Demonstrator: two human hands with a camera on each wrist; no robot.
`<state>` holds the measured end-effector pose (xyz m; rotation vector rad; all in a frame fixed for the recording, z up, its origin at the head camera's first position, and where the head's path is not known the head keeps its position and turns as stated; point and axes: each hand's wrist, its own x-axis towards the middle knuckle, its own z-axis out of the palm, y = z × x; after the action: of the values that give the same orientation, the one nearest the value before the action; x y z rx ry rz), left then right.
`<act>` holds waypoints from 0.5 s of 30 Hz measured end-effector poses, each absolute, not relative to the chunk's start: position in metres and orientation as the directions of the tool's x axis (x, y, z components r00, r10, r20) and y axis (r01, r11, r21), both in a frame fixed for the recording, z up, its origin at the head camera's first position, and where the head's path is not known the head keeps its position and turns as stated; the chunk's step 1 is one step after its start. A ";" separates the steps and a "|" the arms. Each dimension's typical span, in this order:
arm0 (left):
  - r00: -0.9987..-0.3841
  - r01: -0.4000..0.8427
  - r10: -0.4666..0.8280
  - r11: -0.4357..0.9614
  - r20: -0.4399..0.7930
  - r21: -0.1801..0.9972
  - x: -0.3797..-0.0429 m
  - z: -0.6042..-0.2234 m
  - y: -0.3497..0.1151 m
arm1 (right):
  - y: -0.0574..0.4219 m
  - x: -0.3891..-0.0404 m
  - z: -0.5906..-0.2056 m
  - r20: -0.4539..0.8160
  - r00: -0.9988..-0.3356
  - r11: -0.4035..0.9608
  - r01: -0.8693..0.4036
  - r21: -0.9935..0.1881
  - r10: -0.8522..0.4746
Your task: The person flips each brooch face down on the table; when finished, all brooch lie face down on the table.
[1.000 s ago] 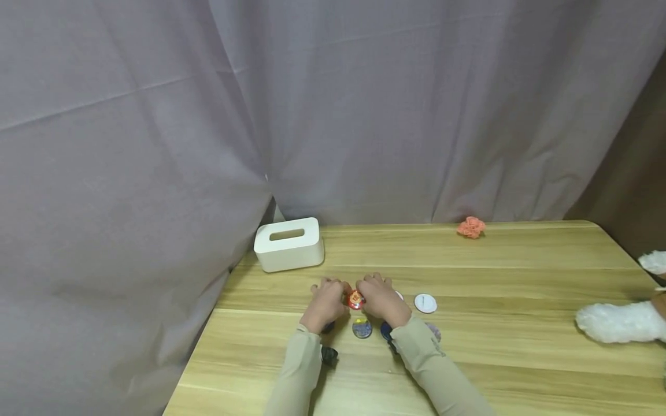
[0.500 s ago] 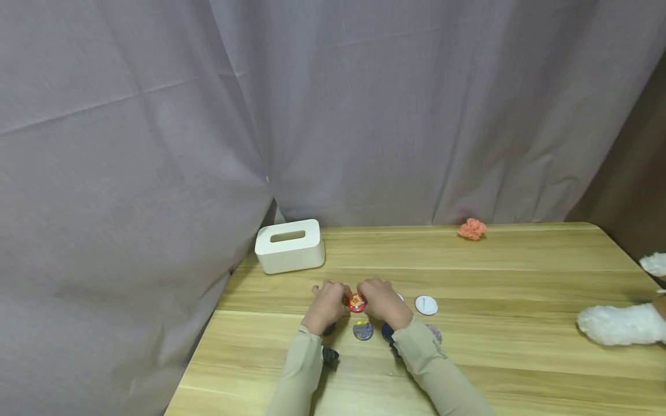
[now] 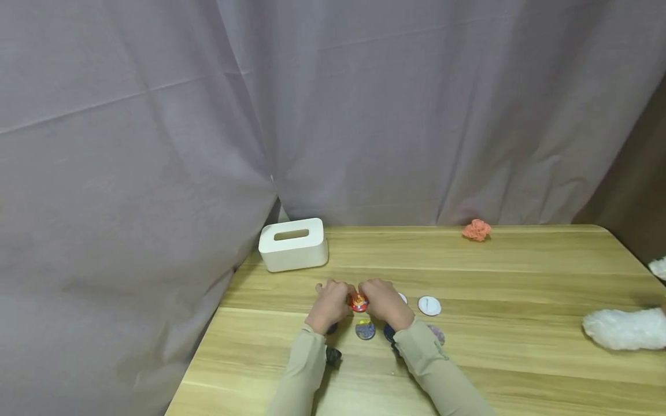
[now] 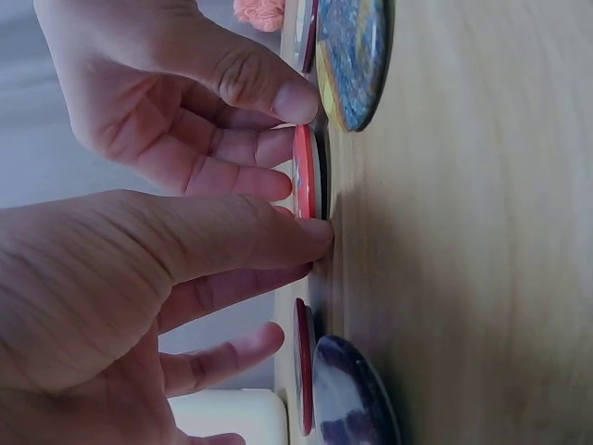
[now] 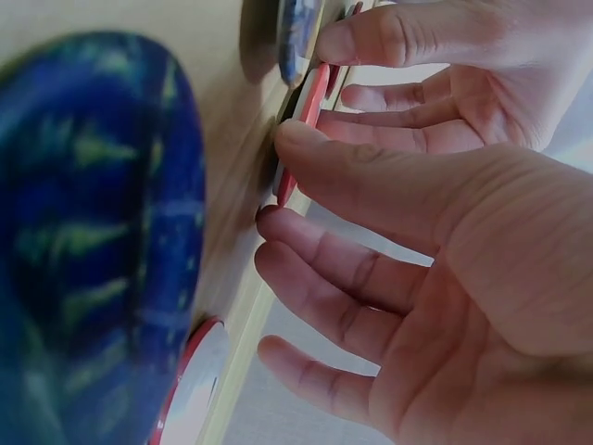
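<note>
A round red pin badge [image 3: 359, 303] with a yellow design lies between my two hands, low over the wooden table. My left hand [image 3: 333, 305] pinches its left edge between thumb and fingers. On the opposite edge, the thumb and fingers of my right hand [image 3: 384, 300] hold it too. The left wrist view shows the red rim [image 4: 304, 171] side-on, close to the tabletop. Nearer me lies a blue and yellow badge [image 3: 365, 330]. A dark blue badge [image 5: 102, 250] sits by my right wrist, and a dark-and-white one [image 4: 352, 399] is by my left.
A white-backed badge [image 3: 429, 305] and a purplish badge [image 3: 437, 334] lie to the right. Another pale badge [image 3: 403, 297] is partly behind my right hand. Farther back stand a white tissue box [image 3: 293, 248] and a coral flower [image 3: 476, 230]. Something white and fluffy [image 3: 624, 329] is at the right edge.
The head view has shifted slightly. Both hands stay at the red badge, with only small finger movements around its edges.
</note>
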<state>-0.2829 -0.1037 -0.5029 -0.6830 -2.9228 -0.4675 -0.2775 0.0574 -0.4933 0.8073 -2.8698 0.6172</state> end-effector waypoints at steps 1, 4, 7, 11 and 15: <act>-0.893 0.449 0.417 0.852 0.170 0.269 -0.283 -0.503 -0.103 | 0.058 -0.277 -0.493 0.204 -0.852 0.774 -0.523 -0.358 -0.481; -0.890 0.454 0.420 0.851 0.176 0.264 -0.283 -0.502 -0.102 | 0.059 -0.278 -0.495 0.231 -0.839 0.758 -0.544 -0.360 -0.493; -0.893 0.448 0.415 0.855 0.173 0.260 -0.283 -0.501 -0.101 | 0.062 -0.284 -0.505 0.284 -0.807 0.726 -0.590 -0.354 -0.518; -0.898 0.440 0.412 0.858 0.157 0.265 -0.282 -0.501 -0.101 | 0.064 -0.284 -0.505 0.305 -0.795 0.713 -0.606 -0.353 -0.524; -0.898 0.440 0.412 0.853 0.155 0.282 -0.282 -0.502 -0.103 | 0.061 -0.276 -0.491 0.229 -0.832 0.748 -0.554 -0.365 -0.505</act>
<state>-0.2823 -0.1028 -0.5018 -0.6776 -2.9377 -0.4789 -0.2763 0.0611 -0.4906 0.8602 -2.8280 0.6458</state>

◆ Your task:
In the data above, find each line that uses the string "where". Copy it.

◆ Exercise solution:
`<state>` holds the measured end-effector pose (xyz m; rotation vector rad; all in a frame fixed for the recording, z up, its origin at the head camera's first position, and where the head's path is not known the head keeps its position and turns as stated; point and axes: each hand's wrist, its own x-axis towards the middle knuckle, its own z-axis out of the palm, y = z × x; after the action: of the values that give the same orientation, the one nearest the value before the action; x y z rx ry rz), left then right.
`<act>` holds waypoints from 0.5 s of 30 Hz measured end-effector poses, each absolute, not relative to the chunk's start: position in metres and orientation as the directions of the tool's x axis (x, y, z components r00, r10, r20) and y axis (r01, r11, r21), both in a frame fixed for the recording, z up, its origin at the head camera's first position, and where the head's path is not known the head keeps its position and turns as stated; the chunk's step 1 is one step after its start. A ";" separates the steps and a "|" the arms. Each dimension's typical span, in this order:

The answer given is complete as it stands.